Re: Inductive Kick Effects - was- Re: cap firing voltage sc

• To: tesla-at-pupman-dot-com
• Subject: Re: Inductive Kick Effects - was- Re: cap firing voltage sc
• From: "Malcolm Watts" <malcolm.watts-at-wnp.ac.nz> (by way of Terry Fritz <twftesla-at-uswest-dot-net>)
• Date: Mon, 21 Jun 1999 22:24:54 -0600
• Approved: twftesla-at-uswest-dot-net
• Delivered-To: fixup-tesla-at-pupman-dot-com-at-fixme

> Original Poster: "The Flavored Coffee Guy" <elgersmad-at-email.msn-dot-com> 
> 
> 
> 
> The ramp voltage doesn't indicate a ramp current.  When you supply a voltage
> to and equal amount of voltage there is no current flow.  An inductor can
> only follow it's time constant, and current can only increase at a rate that
> equal to it's time constant.  Alright if you calculated what the inductive
> reactance would be in the first nano second as if it were a frequency, then
> you see the kind of inductive reactance that is limiting current.  Once
> current has been established through the coil, and this must be a greater
> time period than a quick shut off can produce.

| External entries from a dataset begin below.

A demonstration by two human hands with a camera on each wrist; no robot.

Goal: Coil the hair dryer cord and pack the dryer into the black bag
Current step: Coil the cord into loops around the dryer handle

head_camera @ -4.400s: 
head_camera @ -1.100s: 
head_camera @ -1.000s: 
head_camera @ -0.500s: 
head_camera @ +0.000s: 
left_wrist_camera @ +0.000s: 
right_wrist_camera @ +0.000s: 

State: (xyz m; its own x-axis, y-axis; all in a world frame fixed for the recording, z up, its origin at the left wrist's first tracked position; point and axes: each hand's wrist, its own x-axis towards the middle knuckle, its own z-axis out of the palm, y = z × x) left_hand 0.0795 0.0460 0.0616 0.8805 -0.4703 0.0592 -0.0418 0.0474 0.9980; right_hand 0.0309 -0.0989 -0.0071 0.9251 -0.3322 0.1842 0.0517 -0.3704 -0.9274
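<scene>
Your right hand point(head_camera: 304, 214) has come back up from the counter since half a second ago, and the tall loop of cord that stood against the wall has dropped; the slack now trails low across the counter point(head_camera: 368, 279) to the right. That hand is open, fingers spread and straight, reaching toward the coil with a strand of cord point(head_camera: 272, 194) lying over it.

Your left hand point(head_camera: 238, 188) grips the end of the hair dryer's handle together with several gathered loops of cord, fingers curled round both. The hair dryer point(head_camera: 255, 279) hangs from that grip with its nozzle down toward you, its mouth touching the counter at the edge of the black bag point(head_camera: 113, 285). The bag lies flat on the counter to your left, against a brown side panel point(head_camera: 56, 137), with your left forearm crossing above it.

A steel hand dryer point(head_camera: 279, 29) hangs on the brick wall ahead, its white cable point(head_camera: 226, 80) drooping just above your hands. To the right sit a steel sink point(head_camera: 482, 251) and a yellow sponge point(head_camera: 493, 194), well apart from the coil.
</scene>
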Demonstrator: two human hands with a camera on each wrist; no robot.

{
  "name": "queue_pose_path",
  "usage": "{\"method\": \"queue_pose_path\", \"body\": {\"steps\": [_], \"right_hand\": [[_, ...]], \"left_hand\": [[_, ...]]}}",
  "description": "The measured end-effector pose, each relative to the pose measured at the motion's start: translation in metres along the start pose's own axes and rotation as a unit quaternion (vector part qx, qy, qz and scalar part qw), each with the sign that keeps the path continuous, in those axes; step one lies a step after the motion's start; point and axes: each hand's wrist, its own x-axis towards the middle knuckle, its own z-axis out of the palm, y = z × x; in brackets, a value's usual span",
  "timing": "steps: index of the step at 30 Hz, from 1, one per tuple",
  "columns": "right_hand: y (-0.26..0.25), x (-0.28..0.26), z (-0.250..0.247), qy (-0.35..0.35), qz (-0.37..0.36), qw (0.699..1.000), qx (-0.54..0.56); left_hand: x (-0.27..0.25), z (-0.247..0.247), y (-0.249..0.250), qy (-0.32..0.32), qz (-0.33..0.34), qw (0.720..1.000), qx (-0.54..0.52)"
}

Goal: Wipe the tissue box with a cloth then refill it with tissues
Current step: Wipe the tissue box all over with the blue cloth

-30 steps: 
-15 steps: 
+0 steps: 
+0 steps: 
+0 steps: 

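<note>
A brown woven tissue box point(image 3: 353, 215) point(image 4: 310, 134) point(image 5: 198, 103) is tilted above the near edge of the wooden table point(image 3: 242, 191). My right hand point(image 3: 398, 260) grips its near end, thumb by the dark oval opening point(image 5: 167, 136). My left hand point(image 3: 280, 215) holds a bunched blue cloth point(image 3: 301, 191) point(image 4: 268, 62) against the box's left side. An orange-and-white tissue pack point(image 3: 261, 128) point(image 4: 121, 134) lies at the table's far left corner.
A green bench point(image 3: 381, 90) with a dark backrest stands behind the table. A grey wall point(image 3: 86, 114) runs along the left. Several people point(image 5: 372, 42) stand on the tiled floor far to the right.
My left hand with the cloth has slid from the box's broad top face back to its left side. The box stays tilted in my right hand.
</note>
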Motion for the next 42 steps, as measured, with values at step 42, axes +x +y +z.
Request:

A time constant is always associated with more than a single reactive 
component. The rate of current rise in a pure inductance is related 
both to the inductance and the voltage applied across it. Reading 
that another way, the time taken for the current to rise to a 
nominated value depends on the inductance and the voltage applied 
across it. In an LR circuit the time component is dependent on both L 
and R. In an LC circuit, both L and C play a part.

>     A ramp is produced by a capacitor as it charges.  When you move the
> calculation to 2 nano seconds as if it were a frequency the inductive
> reactance drops.  A coil is self inductive, and if you suddenly try to halt
> current flow though it, it will try to compensate.  The higher the frequency
> of cut off, and the higher the voltage of the self inductive pulse, and this
> can be felt through the secondary.  Use a single generator and test that one
> out with a true ramp current.  You will see a difference.  Then maybe use a
> MOSFET to amplify the current in the situation.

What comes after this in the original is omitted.